Soy invisible como las cosas útiles y acaso un fantasma que nadie ve
hasta que no lo necesitan o se le pierden los calcetines,
entonces vienen a pedirme que les planche las camisas
y que les cosa los ojales a las certezas.
Las arrugas ya me marcan la edad que no tengo por dentro
y el calendario dice que he vivido muchos años,
sin embargo cada día sé menos, tengo menos propósitos serios,
acaso la madurez supone el volver a vivir el presente seriamente,
como hacen los niños y los suicidas,
o conformarte cada día con un poco menos de lo innecesario
hasta quedarte al final con lo que eras al principio de todo,
antes de que vinieran a ponerte los trajes que disimulaban la esencia,
antes de que te tiñeran el pelo y te dijeran que eras imperfecta.

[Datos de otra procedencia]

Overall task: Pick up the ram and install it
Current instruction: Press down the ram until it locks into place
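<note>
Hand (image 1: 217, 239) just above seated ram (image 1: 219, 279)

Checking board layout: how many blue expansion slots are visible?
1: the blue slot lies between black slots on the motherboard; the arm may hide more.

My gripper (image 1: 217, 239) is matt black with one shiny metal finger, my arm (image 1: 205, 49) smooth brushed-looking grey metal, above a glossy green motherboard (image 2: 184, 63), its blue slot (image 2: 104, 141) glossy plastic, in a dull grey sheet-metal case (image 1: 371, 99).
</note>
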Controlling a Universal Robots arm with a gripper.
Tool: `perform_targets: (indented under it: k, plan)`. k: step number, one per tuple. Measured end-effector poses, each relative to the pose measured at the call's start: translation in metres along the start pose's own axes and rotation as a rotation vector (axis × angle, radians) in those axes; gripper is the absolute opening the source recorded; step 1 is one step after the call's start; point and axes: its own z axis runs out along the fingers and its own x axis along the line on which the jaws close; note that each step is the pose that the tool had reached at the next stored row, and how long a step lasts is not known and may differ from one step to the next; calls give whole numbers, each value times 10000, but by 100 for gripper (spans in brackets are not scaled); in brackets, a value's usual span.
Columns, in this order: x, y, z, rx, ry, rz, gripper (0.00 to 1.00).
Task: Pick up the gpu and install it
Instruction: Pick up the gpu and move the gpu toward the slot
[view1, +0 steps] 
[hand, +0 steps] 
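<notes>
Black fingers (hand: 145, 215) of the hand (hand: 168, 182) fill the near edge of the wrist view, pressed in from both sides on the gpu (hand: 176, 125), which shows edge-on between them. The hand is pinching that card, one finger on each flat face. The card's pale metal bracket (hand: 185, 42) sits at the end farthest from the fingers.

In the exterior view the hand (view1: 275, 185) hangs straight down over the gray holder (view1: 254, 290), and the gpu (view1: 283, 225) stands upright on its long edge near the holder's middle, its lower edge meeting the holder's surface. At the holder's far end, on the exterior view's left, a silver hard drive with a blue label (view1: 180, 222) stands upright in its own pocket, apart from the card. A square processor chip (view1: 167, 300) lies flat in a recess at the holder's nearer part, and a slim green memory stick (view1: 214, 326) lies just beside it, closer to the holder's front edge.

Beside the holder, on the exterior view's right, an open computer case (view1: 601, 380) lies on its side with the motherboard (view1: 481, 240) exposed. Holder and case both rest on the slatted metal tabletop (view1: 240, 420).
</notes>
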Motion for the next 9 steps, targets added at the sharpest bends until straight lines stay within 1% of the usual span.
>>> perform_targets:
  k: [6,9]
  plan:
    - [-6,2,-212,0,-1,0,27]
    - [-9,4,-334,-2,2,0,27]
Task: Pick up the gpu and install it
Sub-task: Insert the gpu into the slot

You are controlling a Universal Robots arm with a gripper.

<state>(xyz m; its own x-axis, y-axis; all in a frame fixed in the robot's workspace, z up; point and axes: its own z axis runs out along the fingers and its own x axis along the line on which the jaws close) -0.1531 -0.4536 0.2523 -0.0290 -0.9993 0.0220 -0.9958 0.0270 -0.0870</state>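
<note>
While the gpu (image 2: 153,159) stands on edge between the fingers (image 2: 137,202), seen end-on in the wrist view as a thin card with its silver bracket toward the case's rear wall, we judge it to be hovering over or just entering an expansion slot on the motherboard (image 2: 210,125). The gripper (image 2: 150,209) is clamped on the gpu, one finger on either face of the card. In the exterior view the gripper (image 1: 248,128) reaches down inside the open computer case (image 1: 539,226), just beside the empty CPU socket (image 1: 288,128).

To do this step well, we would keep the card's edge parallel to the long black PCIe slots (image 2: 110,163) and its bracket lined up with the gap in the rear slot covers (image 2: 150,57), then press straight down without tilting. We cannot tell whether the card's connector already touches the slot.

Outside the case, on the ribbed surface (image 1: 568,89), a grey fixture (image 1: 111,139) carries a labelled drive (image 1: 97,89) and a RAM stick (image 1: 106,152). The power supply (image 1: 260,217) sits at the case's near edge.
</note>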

Sigo mis rutinas para asirme a la realidad certera
del plato estrella que se espera de mí en las cenas,
corto cebollas sin acordarme de por qué se llora,
rindiéndome a la vida y a sus costumbres, fieles compañeras,
solitarias en sus deberes y públicas en sus obligaciones,
rutinas de ruinas que son las convenciones sociales,
asidero de realidad entre las tormentas de las novedades
que sólo suceden a los vecinos jóvenes de paso.
He cumplido muchos deberes y guardado algunos sueños
y sin embargo hay pedazos de mí que echo de menos
como el que alguien me quiera como se quiere las primeras veces,
que me piense por el día como cuando se sueña de noche
o que me busque incluso cuando no le cuadran las agendas.
Sólo queda el hueco que la melancolía deja en las estanterías
cuando la gente de las fotos deja de estar cada día
ocupados como están en rellenar los huecos de las casas
y en no perder el tren que les lleve al triunfo
de habitaciones llenas con cosas y de cosas llenas de ausencias.
Si volviera atrás en el tiempo sé perfectamente lo que haría,
cogería la vida al vuelo y me enamoraría menos,
sin embargo, cuando llega el momento de las rutinas nocturnas,
como ponerme la crema antiarrugas, planchar camisas arrugadas,
recoger lo que los demás olvidan o hacer listas sobre lo que se necesita,
lo que echo de menos es sentir la luz de un domingo infantil,
esperar una llamada de teléfono, saber que me piensan,
o que al menos me recuerdan como los recuerdo yo
en las noches de insomnio cuando la melancolía nos abre en canal.